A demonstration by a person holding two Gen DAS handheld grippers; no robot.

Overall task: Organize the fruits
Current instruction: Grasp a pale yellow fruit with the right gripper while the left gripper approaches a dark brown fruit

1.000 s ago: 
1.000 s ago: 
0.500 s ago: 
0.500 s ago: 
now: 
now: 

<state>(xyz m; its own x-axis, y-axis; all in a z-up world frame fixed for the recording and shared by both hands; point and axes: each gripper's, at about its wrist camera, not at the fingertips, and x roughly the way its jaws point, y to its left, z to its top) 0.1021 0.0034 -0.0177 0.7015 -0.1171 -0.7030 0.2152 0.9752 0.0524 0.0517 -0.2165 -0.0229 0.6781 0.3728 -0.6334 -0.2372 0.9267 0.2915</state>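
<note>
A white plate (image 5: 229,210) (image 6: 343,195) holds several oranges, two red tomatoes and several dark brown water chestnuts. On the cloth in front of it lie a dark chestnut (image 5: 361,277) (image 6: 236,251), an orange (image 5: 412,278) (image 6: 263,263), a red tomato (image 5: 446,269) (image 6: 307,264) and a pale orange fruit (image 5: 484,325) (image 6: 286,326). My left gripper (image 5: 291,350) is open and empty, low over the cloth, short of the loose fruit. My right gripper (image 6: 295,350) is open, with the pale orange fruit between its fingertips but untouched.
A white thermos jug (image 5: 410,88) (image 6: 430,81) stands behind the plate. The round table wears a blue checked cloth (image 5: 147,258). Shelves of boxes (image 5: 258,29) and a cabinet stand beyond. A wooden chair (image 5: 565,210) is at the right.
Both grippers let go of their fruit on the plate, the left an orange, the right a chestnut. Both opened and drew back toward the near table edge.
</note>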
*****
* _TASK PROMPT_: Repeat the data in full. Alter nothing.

* _TASK RESPONSE_:
A demonstration by a person holding two Gen DAS handheld grippers; no robot.

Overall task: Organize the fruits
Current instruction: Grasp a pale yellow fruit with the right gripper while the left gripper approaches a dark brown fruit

1.000 s ago: 
1.000 s ago: 
0.500 s ago: 
0.500 s ago: 
now: 
now: 

<state>(xyz m; its own x-axis, y-axis; all in a z-up world frame fixed for the recording and shared by both hands; point and axes: each gripper's, at about its wrist camera, not at the fingertips, and x roughly the way its jaws point, y to its left, z to its top) 0.1021 0.0034 -0.0177 0.7015 -0.1171 -0.7030 0.2152 0.9752 0.0524 0.0517 -0.2165 -0.0229 0.6781 0.3728 -0.6334 -0.2372 0.9267 0.2915</state>
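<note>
A white plate (image 5: 229,210) (image 6: 343,195) holds several oranges, two red tomatoes and several dark brown water chestnuts. On the cloth in front of it lie a dark chestnut (image 5: 361,277) (image 6: 236,251), an orange (image 5: 412,278) (image 6: 263,263), a red tomato (image 5: 446,269) (image 6: 307,264) and a pale orange fruit (image 5: 484,325) (image 6: 286,326). My left gripper (image 5: 291,350) is open and empty, low over the cloth, short of the loose fruit. My right gripper (image 6: 295,350) is open, with the pale orange fruit between its fingertips but untouched.
A white thermos jug (image 5: 410,88) (image 6: 430,81) stands behind the plate. The round table wears a blue checked cloth (image 5: 147,258). Shelves of boxes (image 5: 258,29) and a cabinet stand beyond. A wooden chair (image 5: 565,210) is at the right.
Both grippers let go of their fruit on the plate, the left an orange, the right a chestnut. Both opened and drew back toward the near table edge.
</note>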

The complete answer has now been given.